Knowledgebase:
MarkLogic Search FAQ
25 May 2023 10:29 AM

Question

Answer

Further Reading

What is MarkLogic's Built-In search feature?

  • MarkLogic is a database with a built-in search engine, providing a single platform to load data from different silos and search/query across all of that data
  • It uses an "Ask Anything" Universal Index where data is indexed as soon as it is loaded - so you can immediately begin asking questions of your data
  • You want built-in search in your database because it:
    • Removes the need for a bolt-on search engine for full-text searches, unlike other databases
    • Enables you to immediately search/discover any new data loaded into MarkLogic, while also keeping track of your data as you harmonize it
    • Can be leveraged when building apps (both transactional and analytical) that require powerful queries to be run efficiently, as well as when you want to build Google-like search features into your application

Documentation:

What features are available with MarkLogic search?

MarkLogic includes rich full-text search features. All of the search features are implemented as extension functions available in XQuery, and most of them are also available through the REST and Java interfaces.
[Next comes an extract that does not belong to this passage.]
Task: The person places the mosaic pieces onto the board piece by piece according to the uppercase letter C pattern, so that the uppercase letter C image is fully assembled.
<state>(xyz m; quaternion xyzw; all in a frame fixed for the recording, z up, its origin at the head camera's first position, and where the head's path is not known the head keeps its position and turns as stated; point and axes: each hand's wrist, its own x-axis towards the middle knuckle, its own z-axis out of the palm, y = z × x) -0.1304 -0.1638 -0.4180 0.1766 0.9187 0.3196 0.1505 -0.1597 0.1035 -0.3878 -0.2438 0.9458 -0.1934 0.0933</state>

This section provides a brief overview some of the main search features in MarkLogic and includes the following parts:

  • High Performance Full Text Search
  • Search APIs
  • Support for Multiple Query Styles
  • Full XPath Search Support in XQuery
  • Lexicon and Range Index-Based APIs
  • Alerting API and Built-Ins
  • Semantic Searches
  • Template Driven Extraction (TDE)
  • Where to Find Additional Search Information

Documentation:

KB Article:

What are the various search APIs provided by MarkLogic?

MarkLogic provides search features through a set of layered APIs.

  • The built-in, core, full-text search foundations are the XQuery cts:* and JavaScript cts.* APIs
  • The XQuery search:*, JavaScript jsearch.*, and REST APIs above this foundation provide a higher level of abstraction that enable rapid development of search applications.
    • E.g.: The XQuery search:* API is built using cts:* features such as cts:search, cts:word-query, and cts:element-value-query.
  • On top of the REST API are the Java and Node.js Client APIs that enable users familiar with those interfaces access to the MarkLogic search features

This diagram illustrates the layering of the Java, Node.js, REST, XQuery (search and cts), and JavaScript APIs.

Documentation:

What happens if you decide to change your index settings after loading content?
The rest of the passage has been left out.